Attendre impatiemment l'opposition ? Ce n'est pas notre attitude. Nous voulons peser sur le processus décisionnel en premier lieu. En 2010, nous avons décidé à un moment donné qu'il n'y avait rien dedans. En 2014, si. Les options sont là.

Ce n'est pas évident de gouverner avec le Vlaams Belang à vos trousses.

Nous ne sommes pas paralysés par eux. Si nous sautons, nous défendrons pleinement notre décision.

Si la N-VA va dans l'opposition, Theo Francken semble l'homme parfait pour frapper le gouvernement.

Je n'ai aucune indication que les gens sont insatisfaits de la façon dont je fais mon travail.

Selon l'ancien président de la Chambre Siegfried Bracke (N-VA), il y a eu beaucoup de discussions au sein du parti sur cette "formation de front flamande" entre la N-VA et le Vlaams Belang.

Écoutez, le cordon sanitaire signifie que Groen ne coopère pas avec le Vlaams Belang, même si ce dernier reprend le programme intégral de Groen. Si le Vlaams Belang veut mettre en oeuvre le programme N-VA, nous y réfléchirons sérieusement. Seul le contenu compte. Si nous avions eu une majorité, je soupçonne qu'il aurait été facile pour le Belang de prendre position. Nous serions alors liés par le programme sur lequel nous aurions pu nous mettre d'accord.
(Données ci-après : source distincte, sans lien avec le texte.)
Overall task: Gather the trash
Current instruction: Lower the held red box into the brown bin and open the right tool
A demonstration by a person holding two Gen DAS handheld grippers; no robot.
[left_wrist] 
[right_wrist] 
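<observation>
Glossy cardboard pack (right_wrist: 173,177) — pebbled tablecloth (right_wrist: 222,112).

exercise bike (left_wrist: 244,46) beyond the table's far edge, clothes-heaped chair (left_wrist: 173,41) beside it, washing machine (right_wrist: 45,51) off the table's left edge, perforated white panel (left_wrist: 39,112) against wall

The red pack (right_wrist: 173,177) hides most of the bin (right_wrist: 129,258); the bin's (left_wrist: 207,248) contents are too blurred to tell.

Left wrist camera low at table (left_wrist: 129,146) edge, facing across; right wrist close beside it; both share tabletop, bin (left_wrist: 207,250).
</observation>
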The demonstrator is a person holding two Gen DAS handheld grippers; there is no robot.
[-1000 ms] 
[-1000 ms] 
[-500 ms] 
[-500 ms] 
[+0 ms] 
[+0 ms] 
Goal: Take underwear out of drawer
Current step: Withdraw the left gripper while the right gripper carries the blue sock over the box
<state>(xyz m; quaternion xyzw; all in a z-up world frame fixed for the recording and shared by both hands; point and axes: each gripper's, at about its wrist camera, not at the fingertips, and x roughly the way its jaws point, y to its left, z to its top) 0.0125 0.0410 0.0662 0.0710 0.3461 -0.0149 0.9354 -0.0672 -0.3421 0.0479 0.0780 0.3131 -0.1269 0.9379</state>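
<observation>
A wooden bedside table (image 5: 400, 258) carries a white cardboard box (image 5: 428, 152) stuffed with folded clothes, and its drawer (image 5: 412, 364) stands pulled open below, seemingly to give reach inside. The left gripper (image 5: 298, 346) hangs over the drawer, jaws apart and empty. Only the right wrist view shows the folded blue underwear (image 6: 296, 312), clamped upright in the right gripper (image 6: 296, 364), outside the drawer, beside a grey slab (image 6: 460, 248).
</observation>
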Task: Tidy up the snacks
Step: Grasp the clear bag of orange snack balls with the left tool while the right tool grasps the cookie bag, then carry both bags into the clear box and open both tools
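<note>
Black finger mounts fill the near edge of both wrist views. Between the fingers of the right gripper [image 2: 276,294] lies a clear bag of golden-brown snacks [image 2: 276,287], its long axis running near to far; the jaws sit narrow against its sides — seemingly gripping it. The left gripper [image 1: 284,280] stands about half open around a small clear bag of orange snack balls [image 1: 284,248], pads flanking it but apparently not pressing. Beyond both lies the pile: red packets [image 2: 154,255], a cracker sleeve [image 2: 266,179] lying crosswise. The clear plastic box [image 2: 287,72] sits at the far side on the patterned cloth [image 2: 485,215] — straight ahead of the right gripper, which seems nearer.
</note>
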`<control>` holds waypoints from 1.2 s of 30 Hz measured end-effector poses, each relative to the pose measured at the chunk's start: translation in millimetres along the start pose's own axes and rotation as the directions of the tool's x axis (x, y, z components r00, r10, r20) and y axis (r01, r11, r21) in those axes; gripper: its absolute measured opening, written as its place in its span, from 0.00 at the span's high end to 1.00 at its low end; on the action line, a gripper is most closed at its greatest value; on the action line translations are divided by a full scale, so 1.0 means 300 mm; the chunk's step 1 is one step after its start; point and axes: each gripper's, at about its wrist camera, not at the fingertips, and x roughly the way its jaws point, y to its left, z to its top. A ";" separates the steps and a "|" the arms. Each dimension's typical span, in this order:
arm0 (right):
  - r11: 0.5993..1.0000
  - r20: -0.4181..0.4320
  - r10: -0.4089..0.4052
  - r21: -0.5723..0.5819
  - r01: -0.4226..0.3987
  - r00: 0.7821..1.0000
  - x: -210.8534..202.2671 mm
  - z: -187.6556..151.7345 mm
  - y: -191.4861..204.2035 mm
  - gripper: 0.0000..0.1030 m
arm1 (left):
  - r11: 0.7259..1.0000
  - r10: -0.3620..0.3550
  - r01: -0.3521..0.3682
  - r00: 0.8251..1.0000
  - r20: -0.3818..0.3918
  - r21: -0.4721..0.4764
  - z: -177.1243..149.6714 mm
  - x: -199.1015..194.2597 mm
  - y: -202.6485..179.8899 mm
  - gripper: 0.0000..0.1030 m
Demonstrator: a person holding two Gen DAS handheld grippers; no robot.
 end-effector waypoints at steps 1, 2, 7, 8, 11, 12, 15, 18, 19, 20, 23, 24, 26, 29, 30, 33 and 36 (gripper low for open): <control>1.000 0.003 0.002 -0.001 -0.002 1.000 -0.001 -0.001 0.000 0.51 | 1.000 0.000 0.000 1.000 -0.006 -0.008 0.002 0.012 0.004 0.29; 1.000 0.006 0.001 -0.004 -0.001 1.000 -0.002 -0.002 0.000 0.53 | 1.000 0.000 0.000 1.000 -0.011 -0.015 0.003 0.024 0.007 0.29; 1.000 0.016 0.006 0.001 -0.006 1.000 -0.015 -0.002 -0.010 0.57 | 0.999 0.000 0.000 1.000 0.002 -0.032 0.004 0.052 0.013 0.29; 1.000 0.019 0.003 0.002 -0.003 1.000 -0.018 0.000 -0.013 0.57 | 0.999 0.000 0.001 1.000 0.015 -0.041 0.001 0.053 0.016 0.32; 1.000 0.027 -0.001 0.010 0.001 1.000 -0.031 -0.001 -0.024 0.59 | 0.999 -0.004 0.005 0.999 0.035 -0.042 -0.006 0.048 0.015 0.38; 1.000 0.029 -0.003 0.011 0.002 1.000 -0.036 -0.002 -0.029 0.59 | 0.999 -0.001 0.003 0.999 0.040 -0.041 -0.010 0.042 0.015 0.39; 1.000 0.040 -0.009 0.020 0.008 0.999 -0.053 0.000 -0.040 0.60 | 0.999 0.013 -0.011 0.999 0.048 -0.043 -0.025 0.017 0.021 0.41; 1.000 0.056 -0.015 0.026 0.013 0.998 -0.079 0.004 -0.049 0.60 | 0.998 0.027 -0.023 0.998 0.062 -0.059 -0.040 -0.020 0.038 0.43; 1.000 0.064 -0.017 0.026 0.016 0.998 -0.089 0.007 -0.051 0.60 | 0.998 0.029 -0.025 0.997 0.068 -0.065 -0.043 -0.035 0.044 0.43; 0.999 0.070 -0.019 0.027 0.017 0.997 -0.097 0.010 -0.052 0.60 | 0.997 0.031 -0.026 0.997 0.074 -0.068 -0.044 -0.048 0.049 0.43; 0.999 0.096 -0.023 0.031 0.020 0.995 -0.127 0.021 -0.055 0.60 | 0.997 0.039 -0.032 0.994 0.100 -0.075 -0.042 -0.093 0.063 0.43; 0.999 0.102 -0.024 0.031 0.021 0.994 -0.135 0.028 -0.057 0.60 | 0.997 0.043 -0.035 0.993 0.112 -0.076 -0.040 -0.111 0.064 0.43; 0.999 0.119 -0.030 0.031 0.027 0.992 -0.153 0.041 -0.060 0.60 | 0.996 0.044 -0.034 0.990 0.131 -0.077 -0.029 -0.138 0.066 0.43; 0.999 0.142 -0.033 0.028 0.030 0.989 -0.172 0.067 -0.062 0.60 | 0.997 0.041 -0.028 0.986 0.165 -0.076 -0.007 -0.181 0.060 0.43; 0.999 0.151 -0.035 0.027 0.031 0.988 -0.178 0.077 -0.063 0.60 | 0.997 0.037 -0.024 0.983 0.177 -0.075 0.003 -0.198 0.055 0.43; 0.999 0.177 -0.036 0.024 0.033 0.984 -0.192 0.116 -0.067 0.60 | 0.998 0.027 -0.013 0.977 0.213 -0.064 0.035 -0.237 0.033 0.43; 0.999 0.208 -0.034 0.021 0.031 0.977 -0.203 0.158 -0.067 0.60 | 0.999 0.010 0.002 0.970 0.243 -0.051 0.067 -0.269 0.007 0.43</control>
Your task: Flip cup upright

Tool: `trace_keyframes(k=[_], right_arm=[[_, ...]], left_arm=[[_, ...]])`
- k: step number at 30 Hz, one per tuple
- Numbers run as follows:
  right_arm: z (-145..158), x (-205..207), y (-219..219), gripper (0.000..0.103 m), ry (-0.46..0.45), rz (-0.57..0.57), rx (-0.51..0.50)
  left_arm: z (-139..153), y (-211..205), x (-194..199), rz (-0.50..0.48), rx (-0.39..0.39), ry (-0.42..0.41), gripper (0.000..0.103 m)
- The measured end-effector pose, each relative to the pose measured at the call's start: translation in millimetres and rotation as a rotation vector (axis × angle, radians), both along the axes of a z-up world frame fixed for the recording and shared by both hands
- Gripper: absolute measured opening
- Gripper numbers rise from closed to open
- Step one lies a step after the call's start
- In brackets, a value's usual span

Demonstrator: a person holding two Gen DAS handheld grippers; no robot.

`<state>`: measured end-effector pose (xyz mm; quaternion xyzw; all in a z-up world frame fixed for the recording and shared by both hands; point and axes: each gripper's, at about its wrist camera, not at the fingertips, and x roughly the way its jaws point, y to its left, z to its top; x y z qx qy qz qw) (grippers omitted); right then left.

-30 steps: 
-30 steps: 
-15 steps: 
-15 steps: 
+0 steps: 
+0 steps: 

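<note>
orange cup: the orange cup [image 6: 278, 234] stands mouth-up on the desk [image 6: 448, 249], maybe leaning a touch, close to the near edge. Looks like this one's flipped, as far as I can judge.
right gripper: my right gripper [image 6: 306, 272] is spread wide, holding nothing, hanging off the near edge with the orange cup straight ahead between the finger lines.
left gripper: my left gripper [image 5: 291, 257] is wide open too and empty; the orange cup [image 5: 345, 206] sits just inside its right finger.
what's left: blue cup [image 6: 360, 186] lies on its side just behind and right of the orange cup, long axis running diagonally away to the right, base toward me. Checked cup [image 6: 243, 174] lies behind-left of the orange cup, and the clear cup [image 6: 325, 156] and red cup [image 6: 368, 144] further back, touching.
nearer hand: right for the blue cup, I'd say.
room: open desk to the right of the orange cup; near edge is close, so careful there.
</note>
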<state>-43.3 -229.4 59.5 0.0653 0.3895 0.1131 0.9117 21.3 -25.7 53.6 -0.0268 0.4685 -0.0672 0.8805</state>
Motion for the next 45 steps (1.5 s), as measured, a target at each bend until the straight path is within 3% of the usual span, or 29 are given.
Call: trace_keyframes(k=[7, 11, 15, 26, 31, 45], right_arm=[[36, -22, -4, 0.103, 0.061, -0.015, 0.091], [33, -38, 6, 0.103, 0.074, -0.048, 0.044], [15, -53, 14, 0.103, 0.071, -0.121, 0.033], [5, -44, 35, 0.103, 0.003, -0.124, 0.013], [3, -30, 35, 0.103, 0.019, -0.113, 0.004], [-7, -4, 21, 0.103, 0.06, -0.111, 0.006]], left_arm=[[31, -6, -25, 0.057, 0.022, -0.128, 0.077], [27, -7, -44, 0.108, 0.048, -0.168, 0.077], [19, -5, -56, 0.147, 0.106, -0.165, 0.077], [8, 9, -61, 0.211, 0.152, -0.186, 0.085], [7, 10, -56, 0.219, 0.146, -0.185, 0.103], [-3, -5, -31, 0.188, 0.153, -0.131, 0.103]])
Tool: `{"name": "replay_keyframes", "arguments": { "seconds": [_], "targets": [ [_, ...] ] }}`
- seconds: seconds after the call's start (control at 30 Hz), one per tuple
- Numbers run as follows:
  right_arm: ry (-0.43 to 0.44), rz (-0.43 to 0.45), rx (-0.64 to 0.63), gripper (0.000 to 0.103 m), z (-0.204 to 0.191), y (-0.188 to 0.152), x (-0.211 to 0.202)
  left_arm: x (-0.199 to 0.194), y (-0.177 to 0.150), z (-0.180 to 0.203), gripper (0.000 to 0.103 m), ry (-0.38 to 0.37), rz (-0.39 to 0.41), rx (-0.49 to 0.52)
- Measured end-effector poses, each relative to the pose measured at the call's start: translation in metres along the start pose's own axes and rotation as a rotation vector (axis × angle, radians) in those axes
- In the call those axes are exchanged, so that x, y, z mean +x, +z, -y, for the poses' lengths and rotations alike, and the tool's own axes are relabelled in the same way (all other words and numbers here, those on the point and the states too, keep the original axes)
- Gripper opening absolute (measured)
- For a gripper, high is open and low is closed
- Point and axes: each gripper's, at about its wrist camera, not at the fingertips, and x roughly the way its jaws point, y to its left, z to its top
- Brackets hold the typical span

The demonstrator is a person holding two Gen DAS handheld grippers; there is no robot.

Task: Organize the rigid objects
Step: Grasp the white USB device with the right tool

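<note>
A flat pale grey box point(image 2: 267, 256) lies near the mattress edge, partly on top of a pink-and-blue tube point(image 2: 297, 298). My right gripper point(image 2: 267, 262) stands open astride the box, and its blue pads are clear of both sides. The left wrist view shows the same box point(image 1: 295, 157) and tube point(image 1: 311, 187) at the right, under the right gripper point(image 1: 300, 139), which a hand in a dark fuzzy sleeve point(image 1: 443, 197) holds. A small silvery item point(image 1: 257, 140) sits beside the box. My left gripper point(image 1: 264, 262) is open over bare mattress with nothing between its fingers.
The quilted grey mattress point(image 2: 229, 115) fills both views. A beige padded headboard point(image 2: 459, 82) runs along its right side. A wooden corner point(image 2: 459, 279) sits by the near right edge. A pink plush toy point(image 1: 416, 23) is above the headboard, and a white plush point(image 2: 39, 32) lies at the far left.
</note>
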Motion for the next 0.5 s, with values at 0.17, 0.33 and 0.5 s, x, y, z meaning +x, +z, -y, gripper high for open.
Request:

Je regrette qu'une fois de plus, le Vlaams Belang ait échappé à ses responsabilités.

Prochaine opportunité en 2024 ?

(vivement) La N-VA n'a pas été créée pour dédouaner le Belang. Encore une fois : il y a des cartes sur la table, nous listons toutes les possibilités et nous voyons celle qui nous convient le mieux. Nous n'avons pas d'exclusivités. Si le PTB veut exécuter notre programme, il est le bienvenu.

Combien de voix espérez-vous regagner des 18% d'électeurs du Vlaams Belang?

Je ne trouve pas qu'il faille attirer tous les électeurs du Vlaams Belang vers nous. Mais 18%, c'est trop. Dans un pays d'Europe occidentale, on peut s'attendre à environ 10% qui ne seront jamais satisfaits dans le système actuel.

Parlons de Pukkelpop. Vous vous êtes retrouvé dans une tempête après votre lettre ouverte à l'organisation sur la question du drapeau. N'était-ce pas l'occasion manquée de garder le silence ?

Bien au contraire. Avant Meyrem Almaci (Groen), j'ai condamné l'agression de ces jeunes sur le camping. Puis est venue l'idée de l'organisation d'utiliser le mot "drapeau de collaboration". Elle a fait le jeu des extrémistes qui veulent monopoliser ce drapeau, même si c'est aussi le mien. Je n'ai rien contre le drapeau du lion aux griffes rouges. Personne dans ma famille n'a un passé de collaboration. Et pourtant, j'ai grandi avec ce lion noir.

Beaucoup de gens suivront votre raisonnement. Mais pour beaucoup, le moment et le ton de votre lettre étaient fâcheux, au moment même où tout le monde parlait d'agression possible contre des adolescents sous un angle extrémiste.

J'ai soulevé la question du harcèlement criminel trois fois dans ma lettre. Mais ma question à l'organisateur Chokri Mahassine portait effectivement sur ce drapeau. Pukkelpop a poussé le lion noir dans les eaux brunes. Ce n'est pas la même chose que cette agression, qui est également dégoûtante et répréhensible.